WORK ORDER: Repeat each line of the material word for word.

RECORDED INFORMATION:
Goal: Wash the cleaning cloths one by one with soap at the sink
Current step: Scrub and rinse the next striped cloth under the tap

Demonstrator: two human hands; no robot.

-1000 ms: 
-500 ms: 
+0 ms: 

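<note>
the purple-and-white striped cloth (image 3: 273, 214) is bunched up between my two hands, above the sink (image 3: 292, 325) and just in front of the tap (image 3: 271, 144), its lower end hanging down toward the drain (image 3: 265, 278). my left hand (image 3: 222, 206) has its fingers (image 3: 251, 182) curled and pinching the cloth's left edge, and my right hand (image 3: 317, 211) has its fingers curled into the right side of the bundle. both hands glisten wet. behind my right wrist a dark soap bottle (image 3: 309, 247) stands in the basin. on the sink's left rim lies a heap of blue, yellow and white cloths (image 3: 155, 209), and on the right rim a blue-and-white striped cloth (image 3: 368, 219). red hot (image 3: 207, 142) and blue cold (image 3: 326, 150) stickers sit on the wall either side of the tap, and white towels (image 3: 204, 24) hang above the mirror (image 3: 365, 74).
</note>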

REPLY TO THE EXERCISE:
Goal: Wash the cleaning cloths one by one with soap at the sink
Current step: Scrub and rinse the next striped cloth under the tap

Demonstrator: two human hands; no robot.

-1000 ms: 
-500 ms: 
+0 ms: 

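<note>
the purple-and-white striped cloth (image 3: 273, 214) is bunched up between my two hands, above the sink (image 3: 292, 325) and just in front of the tap (image 3: 271, 144), its lower end hanging down toward the drain (image 3: 265, 278). my left hand (image 3: 222, 206) has its fingers (image 3: 251, 182) curled and pinching the cloth's left edge, and my right hand (image 3: 317, 211) has its fingers curled into the right side of the bundle. both hands glisten wet. behind my right wrist a dark soap bottle (image 3: 309, 247) stands in the basin. on the sink's left rim lies a heap of blue, yellow and white cloths (image 3: 155, 209), and on the right rim a blue-and-white striped cloth (image 3: 368, 219). red hot (image 3: 207, 142) and blue cold (image 3: 326, 150) stickers sit on the wall either side of the tap, and white towels (image 3: 204, 24) hang above the mirror (image 3: 365, 74).
</note>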

Nothing more will be written for this answer.